Work to be completed -
When the data below is printed, every line must match exactly and the images must be absent.

Recorded information -

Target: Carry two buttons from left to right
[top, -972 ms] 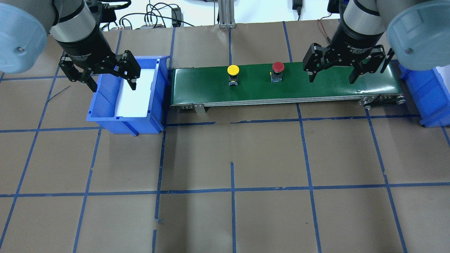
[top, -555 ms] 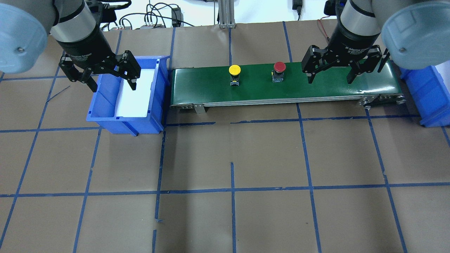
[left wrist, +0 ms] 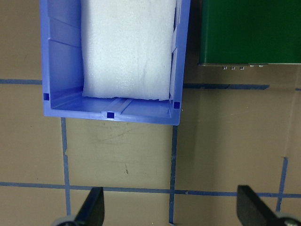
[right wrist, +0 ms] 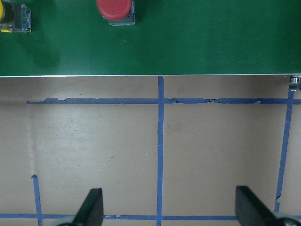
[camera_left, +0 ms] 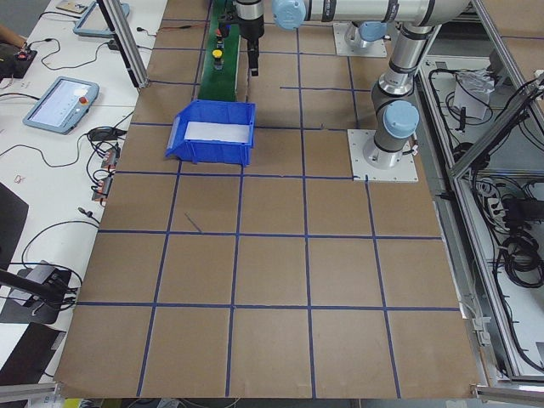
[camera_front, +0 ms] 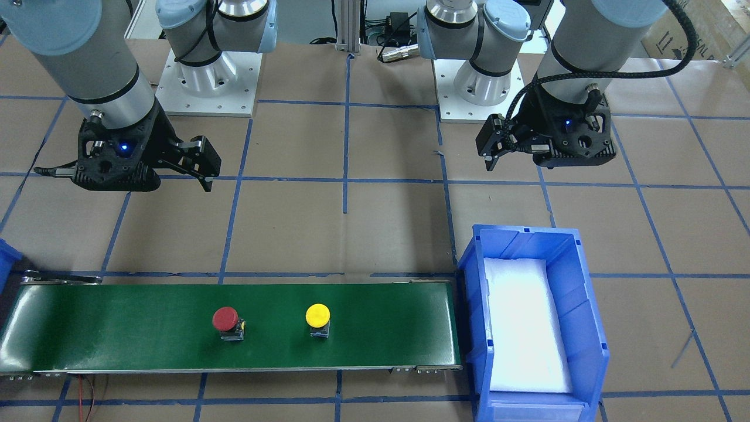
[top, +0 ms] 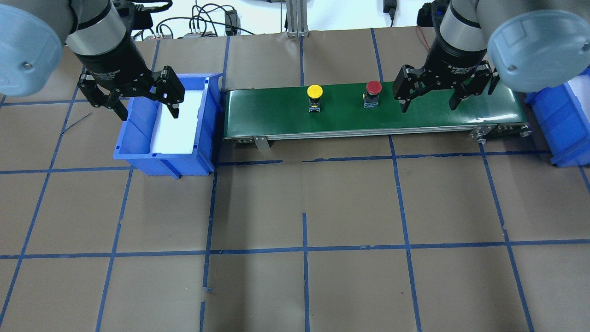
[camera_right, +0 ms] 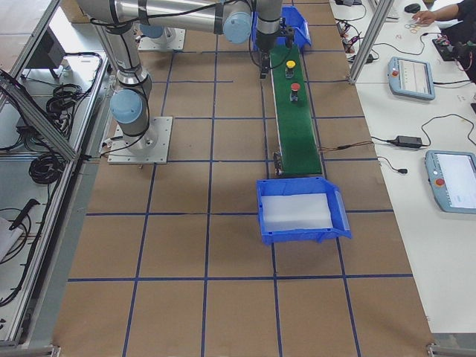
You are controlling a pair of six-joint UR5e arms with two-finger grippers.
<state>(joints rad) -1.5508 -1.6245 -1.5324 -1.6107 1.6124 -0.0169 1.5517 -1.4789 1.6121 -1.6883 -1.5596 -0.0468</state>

Reply -
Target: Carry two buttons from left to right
[top, -972 ms] 
[top, -555 ms] 
[left wrist, +0 ms] 
[right wrist, +0 ms] 
[camera_left, +0 ms] 
[camera_front, +0 ms] 
[top, +0 ms] 
[camera_right, +0 ms] 
You are controlling a pair of six-joint UR5e arms with two-finger grippers.
<state>(joints rad) -1.5508 -1.6245 -1.5324 -1.6107 1.6124 -0.0169 1.5517 -1.4789 1.6121 -1.6883 -1.5596 -0.0468</state>

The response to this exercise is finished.